Задним числом человек склонен объяснить волею судьбы совершившееся событие. Остроумный Печорин не чурается в серьезные размышления включать шутку: «Уж восток начинал бледнеть, когда я заснул, но видно было написано на небесах, что в эту ночь я не высплюсь».
В финале памятного эпизода офицеры поздравляли Печорина, и он не отказывался: «и точно, было с чем!» А вслед за этим сообщением возникает вопрос: «После всего этого как бы, кажется, не сделаться фаталистом?» Этот итог, замечает Г. Е. Горланов, «подан читателю не в утвердительной, а в вопросительной интонации… Без окончательного ответа оказалось и раннее осмысление поступка: “верю ли я теперь предопределению или нет..?” Ответа точного Лермонтов не дает.
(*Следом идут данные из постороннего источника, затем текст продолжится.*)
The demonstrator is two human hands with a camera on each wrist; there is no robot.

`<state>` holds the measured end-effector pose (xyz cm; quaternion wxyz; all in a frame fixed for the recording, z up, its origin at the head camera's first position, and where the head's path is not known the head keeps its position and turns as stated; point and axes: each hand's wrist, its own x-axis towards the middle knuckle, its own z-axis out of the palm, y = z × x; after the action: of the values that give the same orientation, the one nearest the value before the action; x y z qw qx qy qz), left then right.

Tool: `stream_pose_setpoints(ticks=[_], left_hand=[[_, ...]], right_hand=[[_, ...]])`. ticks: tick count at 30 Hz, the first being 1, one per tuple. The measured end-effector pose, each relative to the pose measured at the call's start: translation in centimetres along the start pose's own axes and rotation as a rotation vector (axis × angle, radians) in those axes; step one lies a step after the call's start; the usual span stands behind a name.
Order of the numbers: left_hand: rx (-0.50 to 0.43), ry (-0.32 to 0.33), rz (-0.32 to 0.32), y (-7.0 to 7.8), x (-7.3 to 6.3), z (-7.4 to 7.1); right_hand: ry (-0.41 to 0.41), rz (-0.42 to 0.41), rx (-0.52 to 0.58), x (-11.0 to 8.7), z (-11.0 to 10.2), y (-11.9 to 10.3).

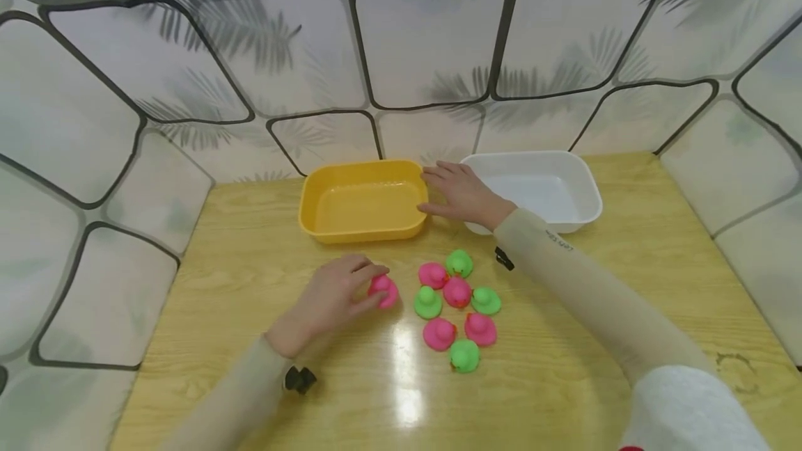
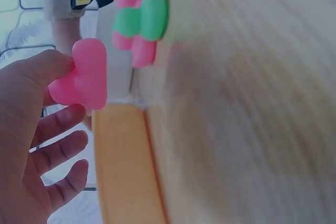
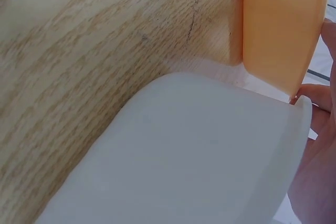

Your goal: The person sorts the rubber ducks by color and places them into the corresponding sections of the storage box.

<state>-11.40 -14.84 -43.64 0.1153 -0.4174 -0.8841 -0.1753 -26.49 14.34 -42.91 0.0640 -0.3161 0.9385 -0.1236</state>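
My left hand (image 1: 332, 298) pinches a pink rubber duck (image 2: 90, 74) between thumb and index finger, with the other fingers spread loosely. The duck is held just above the wooden table, left of a group of pink and green ducks. In that group a green duck (image 1: 428, 303) lies nearest to it. My right hand (image 1: 462, 193) reaches over the gap between the yellow basin (image 1: 363, 236) and the white basin (image 1: 585, 190). Its outstretched fingertips are right at the yellow basin's right rim, and its wrist passes over the white one.
Both basins stand side by side at the back of the wooden table (image 1: 238, 256), against a patterned cloth wall (image 1: 432, 40). Several ducks, among them a pink duck (image 1: 440, 334) and a green duck (image 1: 464, 355), lie in front of the basins.
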Motion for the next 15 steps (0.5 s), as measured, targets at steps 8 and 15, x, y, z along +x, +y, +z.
stream_pose_setpoints(ticks=[8, 15], left_hand=[[0.018, 0.046, -0.018, -1.7, 1.4, -1.7], [0.020, 0.059, -0.060, -4.0, 2.6, -3.1]], right_hand=[[0.005, 0.001, 0.003, 0.0, -0.4, -0.1], [-0.009, 0.000, 0.018, -0.1, -0.2, -0.1]])
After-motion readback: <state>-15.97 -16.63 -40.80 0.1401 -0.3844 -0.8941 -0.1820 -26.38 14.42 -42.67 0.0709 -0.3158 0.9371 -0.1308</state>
А может быть, и нет точного ответа? Будь, скажем, точная и окончательная вера в фатализм, то тогда всякие волевые действия окажутся неуместными, зачем они?.. Коли на роду написано, то, значит, так оно и будет, пытайся ты переменить ситуацию или нет. Жизнь в таком случае потеряет всякий интерес»215. Печорин предпочитает иное: «…я всегда смелее иду вперед, когда не знаю, что меня ожидает». Исследователь с ним солидарен: «Воля человека в судьбе может играть во многих случаях решающую роль» (с. 245).